### Exercise aim
Exact repetition of the data is the whole task.

### Material provided
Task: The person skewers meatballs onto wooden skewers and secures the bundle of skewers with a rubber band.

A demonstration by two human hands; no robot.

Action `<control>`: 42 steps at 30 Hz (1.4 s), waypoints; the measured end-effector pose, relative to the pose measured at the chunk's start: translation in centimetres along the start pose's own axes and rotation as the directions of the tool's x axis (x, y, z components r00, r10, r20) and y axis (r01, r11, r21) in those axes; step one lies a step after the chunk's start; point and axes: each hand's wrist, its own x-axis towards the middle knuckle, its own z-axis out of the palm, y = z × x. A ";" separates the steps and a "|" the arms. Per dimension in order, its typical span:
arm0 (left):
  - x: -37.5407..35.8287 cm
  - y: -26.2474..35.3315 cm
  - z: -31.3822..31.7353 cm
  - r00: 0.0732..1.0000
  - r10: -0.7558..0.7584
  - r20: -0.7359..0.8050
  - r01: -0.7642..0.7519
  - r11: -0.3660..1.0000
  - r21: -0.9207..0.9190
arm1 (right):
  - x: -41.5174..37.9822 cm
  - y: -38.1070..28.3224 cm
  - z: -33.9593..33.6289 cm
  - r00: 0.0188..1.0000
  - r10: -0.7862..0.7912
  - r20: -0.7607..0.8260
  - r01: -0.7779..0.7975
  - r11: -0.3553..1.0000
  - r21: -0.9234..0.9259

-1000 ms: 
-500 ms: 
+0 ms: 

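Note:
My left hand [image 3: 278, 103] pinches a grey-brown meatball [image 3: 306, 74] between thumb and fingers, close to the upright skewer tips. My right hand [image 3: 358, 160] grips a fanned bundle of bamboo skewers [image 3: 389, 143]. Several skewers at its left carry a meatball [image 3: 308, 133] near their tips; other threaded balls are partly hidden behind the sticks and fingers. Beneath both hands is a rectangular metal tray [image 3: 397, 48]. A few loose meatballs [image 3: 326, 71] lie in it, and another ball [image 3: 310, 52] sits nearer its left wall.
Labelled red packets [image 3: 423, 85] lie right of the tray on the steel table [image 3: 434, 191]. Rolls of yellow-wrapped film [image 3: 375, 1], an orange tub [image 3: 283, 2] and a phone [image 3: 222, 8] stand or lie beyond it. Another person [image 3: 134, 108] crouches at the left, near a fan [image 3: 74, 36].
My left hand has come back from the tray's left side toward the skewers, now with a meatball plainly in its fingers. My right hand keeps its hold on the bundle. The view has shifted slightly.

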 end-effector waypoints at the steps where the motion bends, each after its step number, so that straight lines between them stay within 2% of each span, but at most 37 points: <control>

### Response
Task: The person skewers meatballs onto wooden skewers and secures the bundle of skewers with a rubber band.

A demonstration by two human hands; no robot.

Action `<control>`: 42 steps at 30 Hz (1.4 s), waypoints; the measured end-effector pose, relative to the pose measured at the chunk's start: translation in centimetres along the start pose's own axes and rotation as the directions of the tool's x axis (x, y, z components r00, r10, r20) and y axis (r01, r11, r21) in those axes; step one lies a step after the chunk's start; point and axes: each hand's wrist, its own x-axis towards the middle knuckle, its own z-axis out of the palm, y = z × x. A ";" separates the steps and a "|" the arms. Per dimension in order, its typical span:
arm0 (left):
  - x: -37.5407..35.8287 cm
  - y: -26.2474..35.3315 cm
  - z: -31.3822..31.7353 cm
  - r00: 0.0732..1.0000
  - r10: -0.7558..0.7584
  - r20: -0.7359..0.8050
  - r01: -0.7642..0.7519
  - r11: -0.3660..1.0000
  - r21: -0.9207..0.9190
arm1 (right):
  - x: -41.5174..37.9822 cm
  - y: -38.1070..28.3224 cm
  - z: -33.9593..33.6289 cm
  - r00: 0.0188..1.0000
  - r10: -0.7862..0.7912
  - r20: -0.7607..0.8260
  - r01: -0.7779..0.7975
  - r11: -0.3553..1.0000
  - r21: -0.9234..0.9259

-1000 ms: 
-500 ms: 
+0 ms: 

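Note:
My left hand [image 3: 278, 103] pinches a grey-brown meatball [image 3: 306, 74] between thumb and fingers, close to the upright skewer tips. My right hand [image 3: 358, 160] grips a fanned bundle of bamboo skewers [image 3: 389, 143]. Several skewers at its left carry a meatball [image 3: 308, 133] near their tips; other threaded balls are partly hidden behind the sticks and fingers. Beneath both hands is a rectangular metal tray [image 3: 397, 48]. A few loose meatballs [image 3: 326, 71] lie in it, and another ball [image 3: 310, 52] sits nearer its left wall.
Labelled red packets [image 3: 423, 85] lie right of the tray on the steel table [image 3: 434, 191]. Rolls of yellow-wrapped film [image 3: 375, 1], an orange tub [image 3: 283, 2] and a phone [image 3: 222, 8] stand or lie beyond it. Another person [image 3: 134, 108] crouches at the left, near a fan [image 3: 74, 36].
My left hand has come back from the tray's left side toward the skewers, now with a meatball plainly in its fingers. My right hand keeps its hold on the bundle. The view has shifted slightly.
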
 end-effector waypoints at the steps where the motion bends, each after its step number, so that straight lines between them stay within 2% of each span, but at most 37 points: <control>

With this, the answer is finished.